— Your objective —
Your copy should repeat the data that follows exactly and contain no image.

— Data extract —
┄┄┄┄┄┄┄┄┄┄
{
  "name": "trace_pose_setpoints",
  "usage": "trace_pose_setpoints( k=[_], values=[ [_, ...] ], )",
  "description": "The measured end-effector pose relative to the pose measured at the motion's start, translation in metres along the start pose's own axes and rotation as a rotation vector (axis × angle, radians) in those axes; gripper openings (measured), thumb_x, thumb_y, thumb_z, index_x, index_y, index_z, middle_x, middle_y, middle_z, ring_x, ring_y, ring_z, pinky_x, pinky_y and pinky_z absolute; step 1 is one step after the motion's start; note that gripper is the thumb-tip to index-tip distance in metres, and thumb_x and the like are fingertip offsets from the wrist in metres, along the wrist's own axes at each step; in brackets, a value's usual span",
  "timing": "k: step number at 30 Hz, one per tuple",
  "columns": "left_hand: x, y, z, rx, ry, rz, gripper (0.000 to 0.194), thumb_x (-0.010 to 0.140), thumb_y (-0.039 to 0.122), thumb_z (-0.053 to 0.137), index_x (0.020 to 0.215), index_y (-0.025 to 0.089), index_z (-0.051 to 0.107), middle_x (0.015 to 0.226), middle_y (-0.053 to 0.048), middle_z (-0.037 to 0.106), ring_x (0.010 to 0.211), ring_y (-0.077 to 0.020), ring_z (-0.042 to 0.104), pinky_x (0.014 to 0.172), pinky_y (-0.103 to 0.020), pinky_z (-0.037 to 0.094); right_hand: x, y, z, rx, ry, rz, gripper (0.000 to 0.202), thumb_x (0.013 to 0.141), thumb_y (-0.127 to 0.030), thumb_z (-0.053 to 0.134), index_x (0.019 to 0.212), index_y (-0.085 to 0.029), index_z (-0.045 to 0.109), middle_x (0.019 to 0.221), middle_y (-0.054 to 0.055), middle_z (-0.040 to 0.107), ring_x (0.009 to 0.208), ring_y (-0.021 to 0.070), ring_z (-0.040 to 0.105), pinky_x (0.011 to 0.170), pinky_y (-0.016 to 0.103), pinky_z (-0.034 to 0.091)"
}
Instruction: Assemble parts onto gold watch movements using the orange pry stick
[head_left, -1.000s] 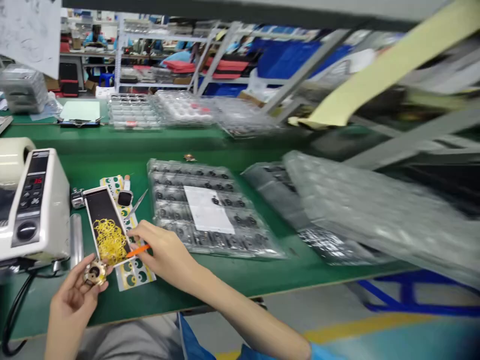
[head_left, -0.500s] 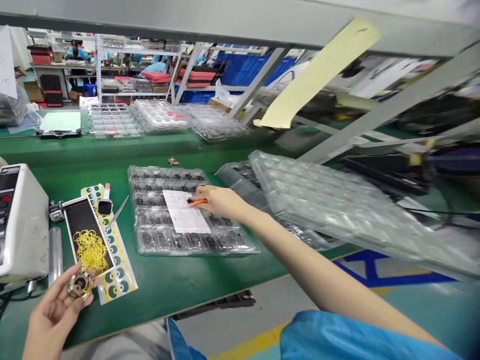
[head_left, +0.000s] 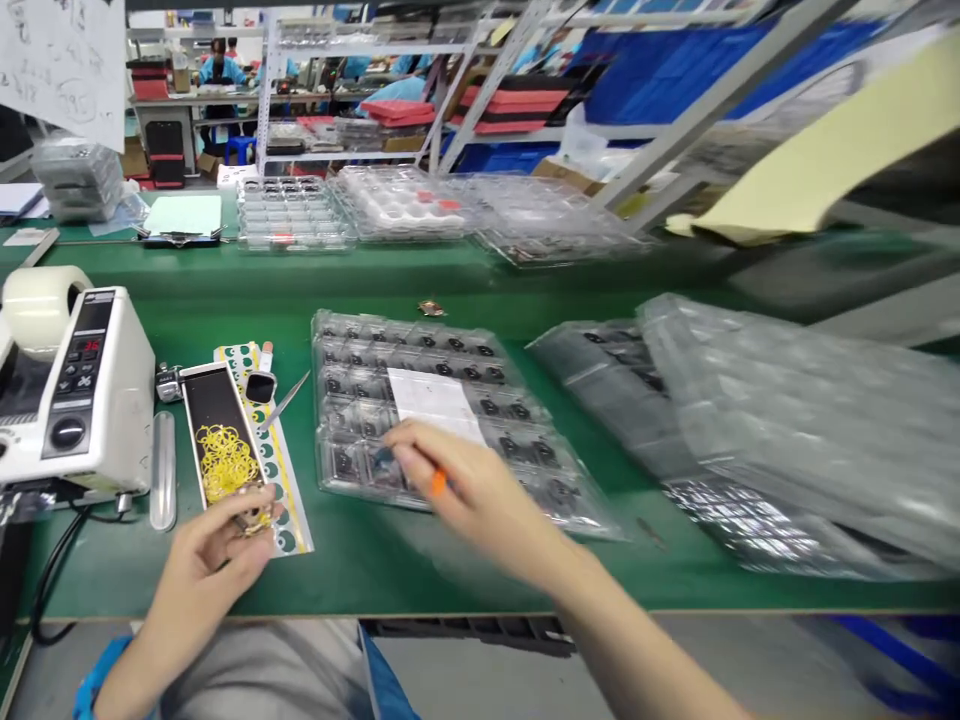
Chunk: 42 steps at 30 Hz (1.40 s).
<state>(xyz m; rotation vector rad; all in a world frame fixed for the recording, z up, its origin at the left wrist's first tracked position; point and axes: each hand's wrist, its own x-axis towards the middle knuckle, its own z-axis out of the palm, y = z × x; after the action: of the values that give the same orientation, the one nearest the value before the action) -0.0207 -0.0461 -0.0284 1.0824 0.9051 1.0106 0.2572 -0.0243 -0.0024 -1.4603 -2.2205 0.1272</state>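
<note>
My left hand (head_left: 217, 560) pinches a small round gold watch case (head_left: 256, 518) at the lower end of a narrow box (head_left: 215, 385) with yellow rings (head_left: 225, 462) in it. My right hand (head_left: 457, 490) is closed on a slim tool with an orange part (head_left: 438, 482); the rest of the tool is hidden by the fingers. That hand is over the lower left part of a clear plastic tray (head_left: 517, 490) holding small black parts. A white paper sheet (head_left: 435, 395) lies on the tray. Tweezers (head_left: 286, 398) rest beside the box, near a square black-faced piece (head_left: 260, 388).
A white tape dispenser (head_left: 105, 390) stands at the left, with a clear tube (head_left: 163, 470) beside it. Stacked clear trays (head_left: 810, 420) lean on the right. Under the box lies a label strip (head_left: 289, 500). More trays (head_left: 405, 200) and a clipboard (head_left: 182, 215) sit on the back ledge.
The view has swung left. My right hand has drawn back from the paper sheet toward the tray's near side, keeping the orange tool. My left hand still holds the watch case, now turned more edge-on.
</note>
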Motion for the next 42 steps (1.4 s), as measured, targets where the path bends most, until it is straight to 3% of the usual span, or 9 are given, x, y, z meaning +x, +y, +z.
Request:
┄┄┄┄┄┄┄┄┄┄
— Answer box —
{
  "name": "trace_pose_setpoints",
  "usage": "trace_pose_setpoints( k=[_], values=[ [_, ...] ], )",
  "description": "The measured end-effector pose relative to the pose measured at the motion's start, translation in metres along the start pose's own axes and rotation as a rotation vector (axis × angle, radians) in those axes; gripper openings (measured), thumb_x, thumb_y, thumb_z, index_x, index_y, index_z, middle_x, middle_y, middle_z, ring_x, ring_y, ring_z, pinky_x, pinky_y and pinky_z absolute; step 1 is one step after the motion's start; note that gripper is the thumb-tip to index-tip distance in metres, and thumb_x and the like are fingertip offsets from the wrist in metres, along the wrist's own axes at each step; in brackets, a value's usual span",
  "timing": "k: step number at 30 Hz, one per tuple",
  "columns": "left_hand: x, y, z, rx, ry, rz, gripper (0.000 to 0.194), thumb_x (-0.010 to 0.140), thumb_y (-0.039 to 0.122), thumb_z (-0.053 to 0.137), index_x (0.020 to 0.215), index_y (-0.025 to 0.089), index_z (-0.051 to 0.107), middle_x (0.015 to 0.226), middle_y (-0.053 to 0.048), middle_z (-0.037 to 0.106), ring_x (0.010 to 0.211), ring_y (-0.077 to 0.020), ring_z (-0.042 to 0.104), pinky_x (0.014 to 0.172), pinky_y (-0.103 to 0.020), pinky_z (-0.037 to 0.094); right_hand: x, y, z, rx, ry, rz, gripper (0.000 to 0.202), thumb_x (0.013 to 0.141), thumb_y (-0.127 to 0.030), thumb_z (-0.053 to 0.134), index_x (0.019 to 0.212), index_y (-0.085 to 0.029), index_z (-0.045 to 0.109), middle_x (0.019 to 0.221), middle_y (-0.054 to 0.055), middle_z (-0.040 to 0.107), ring_x (0.009 to 0.208), ring_y (-0.021 to 0.070), ring_z (-0.040 to 0.105), pinky_x (0.011 to 0.170), pinky_y (-0.016 to 0.103), pinky_z (-0.034 to 0.091)"
}
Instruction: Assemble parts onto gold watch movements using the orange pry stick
[head_left, -1.000s] 
[head_left, -0.500s] 
[head_left, +0.000s] 
Chunk: 42 steps at 30 Hz (1.40 s).
<state>(xyz m; rotation vector rad; all in a world frame fixed for the recording, z up, its origin at the left wrist's first tracked position; point and axes: each hand's wrist, its own x-axis towards the middle knuckle, its own z-axis out of the palm, y = z × x; after the action: of the values that give the same orientation, the one nearest the value before the action) -0.0207 -0.0461 -0.0284 1.0824 0.9051 1.0106 0.2572 -0.0243 -0.0024 -1.4603 -2.2205 0.1272</state>
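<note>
My left hand (head_left: 217, 560) pinches a small round gold watch case (head_left: 256, 518) at the lower end of a narrow box (head_left: 215, 385) with yellow rings (head_left: 225, 462) in it. My right hand (head_left: 457, 490) is closed on a slim tool with an orange part (head_left: 438, 482); the rest of the tool is hidden by the fingers. That hand is over the lower left part of a clear plastic tray (head_left: 517, 490) holding small black parts. A white paper sheet (head_left: 435, 395) lies on the tray. Tweezers (head_left: 286, 398) rest beside the box, near a square black-faced piece (head_left: 260, 388).
A white tape dispenser (head_left: 105, 390) stands at the left, with a clear tube (head_left: 163, 470) beside it. Stacked clear trays (head_left: 810, 420) lean on the right. Under the box lies a label strip (head_left: 289, 500). More trays (head_left: 405, 200) and a clipboard (head_left: 182, 215) sit on the back ledge.
The view has swung left. My right hand has drawn back from the paper sheet toward the tray's near side, keeping the orange tool. My left hand still holds the watch case, now turned more edge-on.
</note>
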Motion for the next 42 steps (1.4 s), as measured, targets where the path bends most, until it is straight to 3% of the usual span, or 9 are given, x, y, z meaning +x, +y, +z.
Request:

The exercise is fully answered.